In a recent episode of AIAC Talk partially devoted to talking through Malawi’s recent elections, Sean Jacobs and I addressed a question to the panelists which dwelled on how Malawi’s new leader, Lazarus Chakwera, is a theologian, one known to refer to citizens as being part of his “flock.” Our reason in asking this was to understand if this was a sign Malawi could possibly be headed toward more of the same demagogic and autocratic leadership that characterizes so much of the rest of the continent. Yet, in the eyes of Chikaonda and media scholar Jimmy Kainja, this fact about the new president was unremarkable—much as Malawi is a religious country, this is not why Chakwera was elected. In Kainja’s words, “Malawi is a different place now.” Its people have no time for the usual nonsense of the political class that they’ve endured since gaining independence, and now trust in their competence as citizens. It is this spirit of self-determination which enveloped Malawi and saw ordinary citizens play an active role in monitoring and overseeing the elections without foreign observers, and going so far as tracking and giving hourly updates on the flights carrying the ballots.

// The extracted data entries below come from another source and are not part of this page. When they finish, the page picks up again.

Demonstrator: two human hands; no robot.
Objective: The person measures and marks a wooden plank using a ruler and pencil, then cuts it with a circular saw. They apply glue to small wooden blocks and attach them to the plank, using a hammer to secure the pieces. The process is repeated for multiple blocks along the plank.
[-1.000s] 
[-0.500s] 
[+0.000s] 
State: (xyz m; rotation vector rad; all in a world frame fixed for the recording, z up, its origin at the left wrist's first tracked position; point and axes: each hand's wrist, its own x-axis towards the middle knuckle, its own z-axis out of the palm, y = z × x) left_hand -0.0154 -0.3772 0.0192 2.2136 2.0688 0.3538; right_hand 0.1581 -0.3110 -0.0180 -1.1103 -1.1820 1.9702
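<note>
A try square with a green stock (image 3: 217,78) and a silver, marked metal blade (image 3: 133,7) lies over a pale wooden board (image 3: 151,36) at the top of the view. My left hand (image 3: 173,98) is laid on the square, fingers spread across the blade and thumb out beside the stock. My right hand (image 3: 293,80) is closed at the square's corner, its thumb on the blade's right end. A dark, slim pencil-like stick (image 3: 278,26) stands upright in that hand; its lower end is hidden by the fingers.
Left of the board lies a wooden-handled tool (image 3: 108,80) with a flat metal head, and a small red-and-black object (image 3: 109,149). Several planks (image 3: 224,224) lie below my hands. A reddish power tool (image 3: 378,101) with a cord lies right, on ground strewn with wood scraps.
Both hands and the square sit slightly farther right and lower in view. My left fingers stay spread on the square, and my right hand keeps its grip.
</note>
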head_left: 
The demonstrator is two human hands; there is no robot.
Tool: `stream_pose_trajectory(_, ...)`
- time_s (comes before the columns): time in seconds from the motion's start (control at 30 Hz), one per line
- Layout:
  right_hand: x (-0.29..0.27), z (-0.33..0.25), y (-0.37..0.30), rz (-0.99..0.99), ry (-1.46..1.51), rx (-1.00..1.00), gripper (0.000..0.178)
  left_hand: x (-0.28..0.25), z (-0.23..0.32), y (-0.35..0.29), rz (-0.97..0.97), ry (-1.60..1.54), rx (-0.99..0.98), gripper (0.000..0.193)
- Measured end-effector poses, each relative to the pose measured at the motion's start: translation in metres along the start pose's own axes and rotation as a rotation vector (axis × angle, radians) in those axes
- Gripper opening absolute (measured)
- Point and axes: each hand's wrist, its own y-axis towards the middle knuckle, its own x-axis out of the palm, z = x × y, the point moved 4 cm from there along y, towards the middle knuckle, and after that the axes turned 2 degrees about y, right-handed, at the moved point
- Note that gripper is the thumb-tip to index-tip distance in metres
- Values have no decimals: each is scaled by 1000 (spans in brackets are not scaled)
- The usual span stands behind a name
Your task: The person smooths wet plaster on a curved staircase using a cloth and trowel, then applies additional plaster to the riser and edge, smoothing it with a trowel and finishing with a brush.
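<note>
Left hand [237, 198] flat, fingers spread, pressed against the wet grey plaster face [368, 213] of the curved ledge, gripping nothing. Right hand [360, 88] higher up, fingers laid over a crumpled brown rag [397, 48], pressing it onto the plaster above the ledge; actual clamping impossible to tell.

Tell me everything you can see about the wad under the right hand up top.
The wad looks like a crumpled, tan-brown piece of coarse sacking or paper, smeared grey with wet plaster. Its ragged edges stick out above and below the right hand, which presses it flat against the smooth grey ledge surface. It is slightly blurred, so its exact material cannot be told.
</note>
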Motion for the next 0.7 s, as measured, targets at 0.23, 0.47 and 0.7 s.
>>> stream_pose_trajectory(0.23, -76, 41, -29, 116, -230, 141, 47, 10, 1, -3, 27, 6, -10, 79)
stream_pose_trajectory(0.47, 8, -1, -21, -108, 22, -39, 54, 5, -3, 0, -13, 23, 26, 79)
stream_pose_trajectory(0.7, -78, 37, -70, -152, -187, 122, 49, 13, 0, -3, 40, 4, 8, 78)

And it is that spirit of self-determination which is quietly sweeping throughout the continent as citizens respond to the crisis of global capitalism exacerbated by the pandemic. It’s easy to take an isolated look at the successful management of COVID-19 as a public health crisis on the continent, and think that the worst is over and Africa has impressed—but the truth is, we are only just beginning to grapple with the socio-economic fissures that COVID-19 laid bare and worsened. We are witnessing an ongoing wave of mobilization on the continent challenging the excesses of neoliberalism—in Nigeria, Ghana, Kenya, Zimbabwe, and elsewhere. South Africa’s trade unions and social movements are preparing for a season of nation-wide strike action, ones bringing together the largest trade union federation (which is aligned with the ruling party, the African National Congress) and its closest competitor. Of course, these efforts might fail and no doubt governments will continue to use COVID-19 gathering restrictions as a pretext for repression.
But, the sense you get is that for the first time in a long time, there is belief that self-determination can only be understood as a collective achievement—of creating institutions in our society by guaranteeing the conditions of life for all. These are achievements that have to be fought for politically, and no matter how bad things get they won’t come from the benevolence of an outside actor. The fate of Africa is determined not by the state of the West or China, but only by its people themselves. Maybe, what is becoming stronger as we search for a new city on the hill, is the conviction that we are going to build it ourselves.